Big Three bow out in style
Cameron Smith, Billy Slater, and Cooper Cronk have played 267 games together at club, state, and Test level. And that’s where their tally will end.
Cronk announced his retirement from representative football on Saturday night after helping Australia to another World Cup title.
And his exit from Melbourne means he will never line up alongside his old friends on a field again.
The rep futures of Smith and Slater remain up in the air, although both have indicated they will be available for Origin next year.
And what better way to finish your time together than winning the biggest prize in international rugby league?
Heir apparent upstages Smith
If Cameron Smith is done as a Kangaroos player, Mal Meninga will need to find himself a new captain.
And all fingers are pointing directly at workhorse backrower Boyd Cordner.
Saturday’s performance only strengthened his claim to the throne, as Cordner won man of the match honours in a winning World Cup final.
Cordner racked up 142 running metres and made 28 tackles — including a massive shot to level Elliott Whitehead — in what was a courageous performance in the green and gold.
He is ready to adopt Smith’s captain’s armband.
Moran magic seals Jillaroos win
Caitlin Moran, take a bow.
The superstar Australian playmaker was electric in leading the Jillaroos to a grinding World Cup final victory over New Zealand at Suncorp Stadium.
She weaved through the Kiwi Ferns defence to score a stunning solo try before half time which gave the host nation the upper hand.
Then she slotted the field goal on full time to hammer the victory home.

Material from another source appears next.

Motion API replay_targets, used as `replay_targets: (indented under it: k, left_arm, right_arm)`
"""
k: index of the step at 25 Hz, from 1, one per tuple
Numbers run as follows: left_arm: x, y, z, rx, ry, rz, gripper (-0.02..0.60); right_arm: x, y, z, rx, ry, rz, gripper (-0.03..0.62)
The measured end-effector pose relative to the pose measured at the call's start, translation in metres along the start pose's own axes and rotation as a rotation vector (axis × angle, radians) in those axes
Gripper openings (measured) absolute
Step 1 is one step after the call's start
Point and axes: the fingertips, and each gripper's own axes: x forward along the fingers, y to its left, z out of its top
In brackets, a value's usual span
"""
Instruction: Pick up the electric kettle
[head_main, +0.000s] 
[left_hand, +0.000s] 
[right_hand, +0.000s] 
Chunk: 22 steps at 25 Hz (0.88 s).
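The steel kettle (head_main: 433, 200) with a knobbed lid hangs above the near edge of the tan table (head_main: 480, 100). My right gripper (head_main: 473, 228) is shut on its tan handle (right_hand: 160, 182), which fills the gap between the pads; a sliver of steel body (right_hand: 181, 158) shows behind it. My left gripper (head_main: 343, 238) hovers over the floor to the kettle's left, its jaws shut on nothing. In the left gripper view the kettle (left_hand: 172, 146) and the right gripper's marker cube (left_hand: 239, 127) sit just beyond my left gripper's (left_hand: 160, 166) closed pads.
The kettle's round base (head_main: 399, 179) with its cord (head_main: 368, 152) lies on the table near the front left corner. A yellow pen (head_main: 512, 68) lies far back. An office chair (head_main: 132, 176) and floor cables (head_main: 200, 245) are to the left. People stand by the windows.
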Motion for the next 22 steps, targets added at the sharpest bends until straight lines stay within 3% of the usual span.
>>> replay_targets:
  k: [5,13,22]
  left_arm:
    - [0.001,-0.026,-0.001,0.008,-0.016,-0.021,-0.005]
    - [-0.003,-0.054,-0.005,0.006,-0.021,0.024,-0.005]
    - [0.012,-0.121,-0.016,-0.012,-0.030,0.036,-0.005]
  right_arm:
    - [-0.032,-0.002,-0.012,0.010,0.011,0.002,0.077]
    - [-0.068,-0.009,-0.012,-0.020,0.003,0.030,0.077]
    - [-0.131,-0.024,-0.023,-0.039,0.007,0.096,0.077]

She also slotted three conversions in what was a spectacular performance.
The best cut-out ball you’ll see
New Zealand may have lost the game, but they provided one of the highlights of the day at Suncorp Stadium.
It came through five-eighth Raecene McGregor, who threw one of the best cut-out balls you’re ever likely to see on a rugby league field.
She cut out two of her teammates with a lofted spiral which hit winger Honey Hireme on the chest to score a try.
There’s only a few footballers in the world who could execute the pass so well.
Butter fingers Burgess does it again
The ball handling skills of the Burgess twins — and to an extent older brother Sam — became a running joke in the NRL for a while.
And Tom Burgess brought the demons back at Suncorp Stadium on Saturday night.
With the game on the line late in the second half, Burgess spilt the pill three times in the space of 10 minutes.
One of those was judged a strip by the referee, but the other two were loose carries and handed possession back to Australia.
Wayne’s spine ploy backfires
England’s halves were poor during the final and Wayne Bennett has come under criticism for benching Jonny Lomax in favour of starting Kevin Brown and Luke Gale.
A fit Lomax sat on the bench as Brown and Gale had a night to forget, failing to fire when the game was on the line against Australia.
And Gareth Widdop was electric but was limited playing at fullback, as he has done for the whole tournament.
Plenty of English fans will be left wondering what could have been.
Graham’s foul-mouthed Smith spray
James Graham is one of the most passionate players in the game. But sometimes that passion can get the better of him.
He was caught up in a heated moment during Saturday’s final in the wake of a penalty being awarded to Cameron Smith over a high tackle.
As players came together for a push-and-shove and referee Bernard Sutton attempted to break them up, Graham was livid at someone — possibly Smith.
He was caught by the microphone saying words to the effect of, “you’re a cheating c***”.